The Rosetta Stone: One text, three languages

Salama

An example

Hugh Tweedie has contributed the following link: http://www.njas.helsinki.fi/salama/index.html

The linked web site appears to present an automatic generator of dictionaries, which would in principle be a good thing, and a very good thing.

But it is not very clear as to whether these are what it calls “monolingual” dictionaries (i.e. proper dictionaries that define words in the language itself), or whether they are dictionaries which are definitions of words in English. If the latter is the case, then one would want to look elsewhere, because the mediation of languages via English translation is not really what we want in the post-colonial time.

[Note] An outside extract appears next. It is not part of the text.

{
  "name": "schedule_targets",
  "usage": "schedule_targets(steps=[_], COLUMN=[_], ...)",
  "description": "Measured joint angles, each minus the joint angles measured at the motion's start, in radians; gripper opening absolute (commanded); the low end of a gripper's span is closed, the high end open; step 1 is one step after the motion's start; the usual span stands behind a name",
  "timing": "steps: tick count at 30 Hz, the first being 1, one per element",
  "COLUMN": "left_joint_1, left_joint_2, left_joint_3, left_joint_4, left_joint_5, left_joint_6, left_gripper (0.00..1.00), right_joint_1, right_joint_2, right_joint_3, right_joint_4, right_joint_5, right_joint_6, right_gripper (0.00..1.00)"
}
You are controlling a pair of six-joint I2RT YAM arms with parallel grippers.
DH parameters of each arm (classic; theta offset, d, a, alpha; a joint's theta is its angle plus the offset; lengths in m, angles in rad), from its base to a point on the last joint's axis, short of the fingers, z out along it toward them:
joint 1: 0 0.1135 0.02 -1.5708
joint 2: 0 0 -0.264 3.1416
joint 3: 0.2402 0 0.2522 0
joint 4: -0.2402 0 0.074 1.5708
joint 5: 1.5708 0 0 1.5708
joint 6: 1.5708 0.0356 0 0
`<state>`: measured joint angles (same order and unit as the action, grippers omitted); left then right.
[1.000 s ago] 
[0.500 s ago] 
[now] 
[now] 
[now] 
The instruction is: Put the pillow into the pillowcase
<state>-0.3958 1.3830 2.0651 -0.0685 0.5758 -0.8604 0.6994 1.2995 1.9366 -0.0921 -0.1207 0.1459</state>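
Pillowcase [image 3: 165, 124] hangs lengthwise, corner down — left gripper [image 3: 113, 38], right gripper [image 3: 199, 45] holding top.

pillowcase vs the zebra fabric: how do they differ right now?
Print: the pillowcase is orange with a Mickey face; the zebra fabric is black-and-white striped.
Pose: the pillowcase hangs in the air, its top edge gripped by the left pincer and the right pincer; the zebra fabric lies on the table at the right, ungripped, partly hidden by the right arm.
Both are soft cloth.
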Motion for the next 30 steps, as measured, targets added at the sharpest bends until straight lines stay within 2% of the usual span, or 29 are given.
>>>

This would seem to be confirmed on the Salama web site under “dictionary compilation” where it says:

“Application to other languages

“The system can currently be applied to the compilation of dictionaries between Swahili and any other language, provided that a conversion dictionary between English and the target language is available.  Using an electronic conversion dictionary, most of the English glosses can be converted into the target language. Manual editing is needed for checking and correcting the result, because only part of lexical data can be converted in this way.”

The English language therefore becomes the medium and the yardstick of the other language. Which is not such a good thing, after all.

The Rosetta Stone

The rediscovery in 1799 of the “Rosetta Stone”, by a soldier in Napoleon Bonaparte’s invading force in Egypt, with one text on it in three ancient languages, led to the deciphering of two ancient Egyptian scripts, arranged in a very early form of “Cross-Language”.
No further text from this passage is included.